The most notable trends in exit polls on the 5 state assembly elections released on Thursday have been the SAD-BJP being trounced in Punjab, and BJP emerging as single largest party in Uttar Pradesh

Photo by Deepak Gupta/Hindustan Times via Getty Images
Photo by Deepak Gupta/Hindustan Times via Getty Images

NH Political Bureau

A caveat first. Post-poll surveys are notorious for being off-the-mark in recent times, especially when the fight is close. In the 2014 general elections, most didn't see BJP getting a majority on its own; in Delhi assembly elections thereafter, no one saw the AAP getting such a brute majority, nor did most see the 'Mahagatbandan' of RLD-JD(U)-Congress cruising through so comfortably. Still, checking the post-poll survey numbers is an interesting time-pass till the actual counting takes place, in the present case on March 11.

Among these various exit polls for the five states that went to polls in February and March, the most conspicuous trends has been on the SAD- BJP being trounced in Punjab with AAP making an impressive debut; and, the BJP emerging as the single largest party in Uttar Pradesh. Everything else has been patchy.

Different pollsters either have a very contrasting prediction on who will form a government, or the fight is so intense that they simply give an equal chance to two parties.

In Punjab, the toss-up has been between Congress and AAP—and that has been known to all political observers even without any survey. Aaj Tak- Axis My survey calls it clearly for Congress; India TV-C voter calls it for AAP, while Today's Chanakya - News24 gives both these parties an equal chance of forming the government. Now, that doesn't make anyone any the wiser. Certainly the exact hold of AAP in the Malwa region, and what best the Congress could wrest here, would decide who forms the government. We didn’t need the exit poll to tell us that, either.

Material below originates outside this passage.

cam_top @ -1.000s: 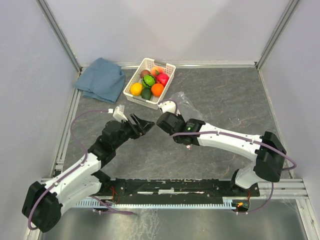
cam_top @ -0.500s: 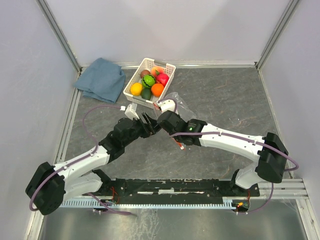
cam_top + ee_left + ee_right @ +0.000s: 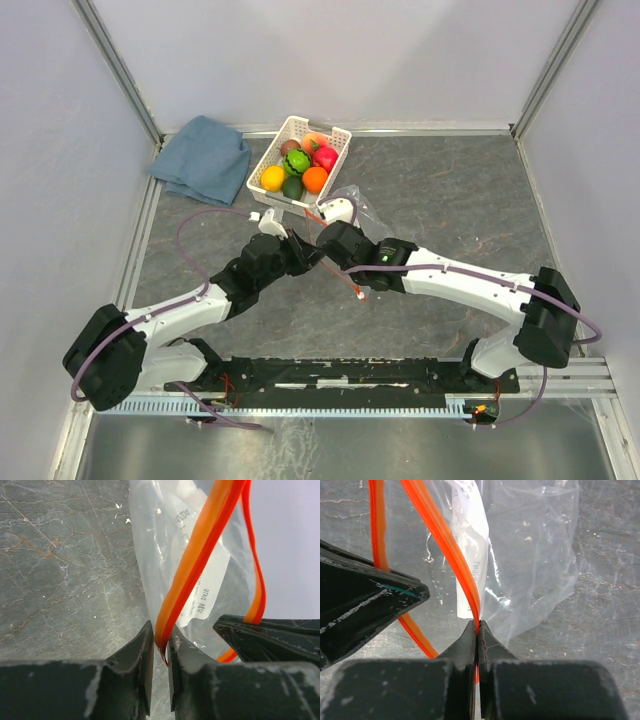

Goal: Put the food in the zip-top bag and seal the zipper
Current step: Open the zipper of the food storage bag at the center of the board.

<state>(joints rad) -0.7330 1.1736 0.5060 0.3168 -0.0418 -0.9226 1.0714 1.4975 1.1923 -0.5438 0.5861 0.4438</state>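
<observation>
1. The zip-top bag (image 3: 535, 555) sat just beside the basket (image 3: 344, 146), where the food (image 3: 315, 178) lay.
2. Left gripper (image 3: 161, 652) — jaws nearly closed — pinched one zipper (image 3: 200, 555) lip.
3. Right gripper (image 3: 477, 630), clamped tight, held the opposite lip; pulling apart should widen the mouth.

Light in the overhead view is soft and even, falling from above. The arms throw only faint, short shadows on the dark table (image 3: 450, 200), and the pale walls (image 3: 400, 50) are bright without burning out. That view is sharp from edge to edge, with little bending of straight lines. In the left wrist view the zipper (image 3: 200, 555) glows a saturated orange, the left gripper (image 3: 159, 642) is soft and dark up close, and the table behind is crisp. In the right wrist view the bag (image 3: 535, 555) carries small white glints along its creases, and the right gripper (image 3: 477, 630) is dark and slightly blurred
</observation>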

Uttar Pradesh gets very exciting. Today's Chanakya was perhaps the only agency in 2014 to predict that BJP would get more than 70 seats in the state in 2014—at a time when even Amit Shah thought his party would get only around 50 seats. In 2017, it gives the BJP a massive majority, at around 285 seats, with the SP-Congress alliance being a distant second. So does Aaj Tak-Axis My survey. On the other hand, India TV-Cvoter predicts a hung assembly, with BJP and the Alliance emerging in the top two spots respectively, but with not too big a difference between them. NewsX-MRC poll, though, gives BJP around 185 seats, the SP-Congress 120 and the BSP 90—actually the only survey to give Mayawati's party so many seats.

In Uttarakhand, C-Voter gives both the BJP and the Congress equal chances, with the former doing well in the Garhwal region and the latter in the Kumaon region. That may not be a surprise if one factors in the rebellion in the BJP ranks. However, both Axis and Chanakya give the BJP an emphatic victory.

In Goa, C-Voter and Axis say BJP would emerge the single largest party with the possibility of forming a government by itself. In Manipur, Axis calls it for Congress.

It would be interesting to see which exit poll hits close to the bull's-eye on March 11. And which pollsters would be made fools of by the voters.